Judge Godri said the crux of the question in granting a tap was if other investigative techniques are not likely to bring results.

Rouleau said you have to measure the effect, the chilling effect, that thats going to have on your investigation, in defence of using a tap rather than a search, for example.

Most explosive of all, De Minico attacked Allaire’s wording in the application as stereotyping Kahnawake in a negative light. The application read that the “geographic, political and cultural situation in the community was very sensitive,” and thus a wiretap was required, as opposed to a raid or undercover operation, for example.

De Minico argued in his closing arguments yesterday (Thursday) that the statement insinuated the SQ could not trust the Mohawk Council of Kahnawake or the Kahnawake Peacekeepers to cooperate in an investigation.

“It’s a stereotypical statement not condoned by the Supreme Court,” said De Minico in court. “We’re far from the Oka Crisis. Such a statement is meant to trick the authorizing judge to think they couldn’t go into the reserve because they would face resistance.”

De Minico brought up occasions where an undercover agent went to the winery where he met Lahache, who introduced himself, said he was the owner and further said he could sell wine cheaper than at the SAQ.

The Crown also argued Lahache didn’t have a permit from the SAQ, and thus was illegally importing.

“The first attempt by the undercover agent got all the evidence needed,” said De Minico.

Lahache was one of 10 co-accused in court for three days this week that includes his business partner Luca Gaspari and worker Robert Whitebean from Kahnawake. Diamond Estates’ former CEO Murray Marshall died in February, and Paolo Simone, also charged in 2015, also died this year.

De Minico questioned in court why the SQ needed a wiretap rather than attempting a search and seizure, such as those done in Kahnawake as part of Project Cancun and in the Rice brothers’ case.

Had officers raided the winery, De Minico argued, they could have seized all documents, product and money on the premises.

He argued Lahache’s operation was not a sophisticated criminal enterprise, and that there was “zero evidence” that any officer faced a security risk by using alternative investigative methods.

“What did they expect to find on a wiretap?” questioned De Minico. “Everything was done out in the open.”
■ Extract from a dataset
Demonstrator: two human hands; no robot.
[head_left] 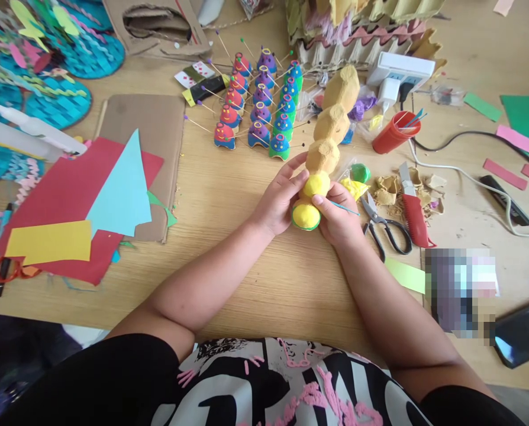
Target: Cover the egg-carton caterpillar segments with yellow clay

The statement about Kahnawake’s geographic, political and cultural situation was one that De Minico returned to several times.

“The police decided to use a stereotypical statement, which should never be used to get a wiretap,” said the lawyer. “The court should be troubled when an affiant (Allaire) makes that kind of statement without evidence. It’s not full, frank and fair disclosure and it’s deliberately misleading.”

De Minico also noted that the court considers wiretapping the most severe form of privacy invasion, and that if the tapping is allowed in the Lahache case, it’ll be allowed everywhere.

Crown attorney Robert Rouleau began his closing argument saying “there is nothing that shows any misrepresentation or misleading of the judge.”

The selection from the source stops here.